Learn R Programming

⚠️There's a newer version (2.1.2) of this package.Take me there.

reproducible

A set of tools for R that enhance reproducibility for data analytics and forecasting. This package aims at making high-level, robust, machine and OS independent tools for making deeply reproducible and reusable content in R.

News

See updates from latest CRAN and development versions. Note that versions 1.0.0 and later are not compatible with previous versions. The current version can be much faster and creates smaller repository files (each with specific options set using Suggests packages) and allows for different (e.g., RPostgres backends for the database -- not the saved files, however; these are still saved locally).

Reproducible workflows

A reproducible workflow is a series of code steps (e.g., in a script) that, when run, produce the same output from the same inputs every time. The big challenge with such a workflow is that many steps are so time consuming that a scientist tends to not re-run each step every time. After many months of work, it is often unclear if the code will actually function from the start. Is the original dataset still there? Have the packages that were used been updated? Are some of the steps missing because there was some "point and clicking"?

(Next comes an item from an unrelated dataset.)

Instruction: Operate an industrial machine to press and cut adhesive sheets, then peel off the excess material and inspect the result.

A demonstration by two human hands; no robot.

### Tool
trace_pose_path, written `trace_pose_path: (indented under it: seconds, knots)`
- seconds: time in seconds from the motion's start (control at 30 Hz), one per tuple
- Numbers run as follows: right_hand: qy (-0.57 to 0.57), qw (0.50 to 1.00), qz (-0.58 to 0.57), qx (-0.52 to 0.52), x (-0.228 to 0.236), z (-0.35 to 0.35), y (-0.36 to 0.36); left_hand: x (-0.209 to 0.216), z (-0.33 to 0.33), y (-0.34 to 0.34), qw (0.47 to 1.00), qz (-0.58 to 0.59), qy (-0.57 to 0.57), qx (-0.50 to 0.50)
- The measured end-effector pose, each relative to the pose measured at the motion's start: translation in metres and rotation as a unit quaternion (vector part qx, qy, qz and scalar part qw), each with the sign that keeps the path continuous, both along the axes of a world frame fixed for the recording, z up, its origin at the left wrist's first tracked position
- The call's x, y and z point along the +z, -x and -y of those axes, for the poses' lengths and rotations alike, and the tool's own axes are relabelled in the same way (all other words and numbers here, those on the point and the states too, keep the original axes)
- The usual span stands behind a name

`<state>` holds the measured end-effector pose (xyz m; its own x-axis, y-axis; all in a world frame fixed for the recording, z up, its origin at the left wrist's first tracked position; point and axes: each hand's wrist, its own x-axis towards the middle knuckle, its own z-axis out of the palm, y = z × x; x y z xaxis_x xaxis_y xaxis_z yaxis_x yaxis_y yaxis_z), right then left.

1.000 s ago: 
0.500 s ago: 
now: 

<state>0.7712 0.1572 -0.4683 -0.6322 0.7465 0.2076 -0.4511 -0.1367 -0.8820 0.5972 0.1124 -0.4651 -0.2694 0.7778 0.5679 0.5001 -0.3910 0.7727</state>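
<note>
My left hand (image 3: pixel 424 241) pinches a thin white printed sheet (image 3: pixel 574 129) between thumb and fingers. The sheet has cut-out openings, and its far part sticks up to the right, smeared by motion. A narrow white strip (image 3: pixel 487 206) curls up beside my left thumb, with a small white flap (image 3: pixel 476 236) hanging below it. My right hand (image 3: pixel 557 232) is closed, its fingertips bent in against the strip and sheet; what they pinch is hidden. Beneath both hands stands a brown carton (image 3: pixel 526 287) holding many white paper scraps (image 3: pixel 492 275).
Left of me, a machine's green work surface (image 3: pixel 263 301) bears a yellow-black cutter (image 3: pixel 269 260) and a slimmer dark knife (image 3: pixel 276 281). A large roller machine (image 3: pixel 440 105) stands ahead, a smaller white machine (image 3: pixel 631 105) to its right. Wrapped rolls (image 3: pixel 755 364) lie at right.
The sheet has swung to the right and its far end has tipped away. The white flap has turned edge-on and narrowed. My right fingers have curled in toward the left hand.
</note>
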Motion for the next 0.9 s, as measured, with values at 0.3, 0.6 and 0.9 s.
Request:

The best way to maintain reproducibility is to have all the code re-run all the time. That way, errors are detected early and can be fixed. The challenge is how to make all the steps fast enough that it becomes convenient to re-run everything from scratch each time.

Cache

Caching is the principle tool to achieve this reproducible work-flow. There are many existing tools that support some notion of caching. The main tool here, Cache, can be nested hierarchically, becoming very powerful for the data science developer who is regularly working at many levels of an analysis.

rnorm(1) # give a random number
Cache(rnorm, 1) # generates a random number
Cache(rnorm, 1) # recovers the previous random number because call is identical

prepInputs

A common data problem is starting from a raw (spatial) dataset and getting it into shape for an analysis. Often, copies of a dataset are haphazardly placed in ad hoc local file systems. This makes it particularly difficult to share the workflow. The solution to this is use a canonical location (e.g., cloud storage, permalink to original data provider, etc.) and use tools that are smart enough to download only once.

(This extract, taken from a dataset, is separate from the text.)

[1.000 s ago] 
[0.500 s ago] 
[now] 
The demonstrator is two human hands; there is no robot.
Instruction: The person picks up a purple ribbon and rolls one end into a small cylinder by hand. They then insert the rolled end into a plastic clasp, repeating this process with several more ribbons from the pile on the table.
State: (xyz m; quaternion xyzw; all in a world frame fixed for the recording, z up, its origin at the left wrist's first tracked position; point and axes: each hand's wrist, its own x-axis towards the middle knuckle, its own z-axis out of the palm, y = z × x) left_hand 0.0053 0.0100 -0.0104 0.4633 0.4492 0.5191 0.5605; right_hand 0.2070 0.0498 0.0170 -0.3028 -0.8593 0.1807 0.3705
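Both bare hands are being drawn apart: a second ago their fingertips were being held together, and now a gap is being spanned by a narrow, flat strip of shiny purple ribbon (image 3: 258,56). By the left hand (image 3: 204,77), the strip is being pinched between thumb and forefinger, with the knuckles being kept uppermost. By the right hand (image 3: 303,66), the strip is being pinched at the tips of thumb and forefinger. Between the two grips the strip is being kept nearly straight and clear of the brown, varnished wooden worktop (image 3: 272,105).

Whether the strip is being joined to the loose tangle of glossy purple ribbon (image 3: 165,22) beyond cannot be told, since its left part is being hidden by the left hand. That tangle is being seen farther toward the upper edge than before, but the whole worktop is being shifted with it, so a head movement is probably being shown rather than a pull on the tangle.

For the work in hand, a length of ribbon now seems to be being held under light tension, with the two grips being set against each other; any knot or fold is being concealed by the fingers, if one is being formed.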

Get a geospatial dataset. It will be checksummed (locally), meaning if the file is already in place locally, it will not download it again.

# Using dlFun -- a custom download function -- passed to preProcess
test1 <- prepInputs(targetFile = "GADM_2.8_LUX_adm0.rds", # must specify currently
                    dlFun = "raster::getData", name = "GADM", country = "LUX", level = 0,
                    path = dPath)

Cache with prepInputs

Putting these tools together allows for very rich data flows. For example, with prepInputs and using the fun argument or passing a studyArea, a raw dataset can be downloaded, loaded into R, and post processed -- all potentially very time consuming steps resulting in a clean, often much smaller dataset. Wrapping all these with a Cache can make it very quick.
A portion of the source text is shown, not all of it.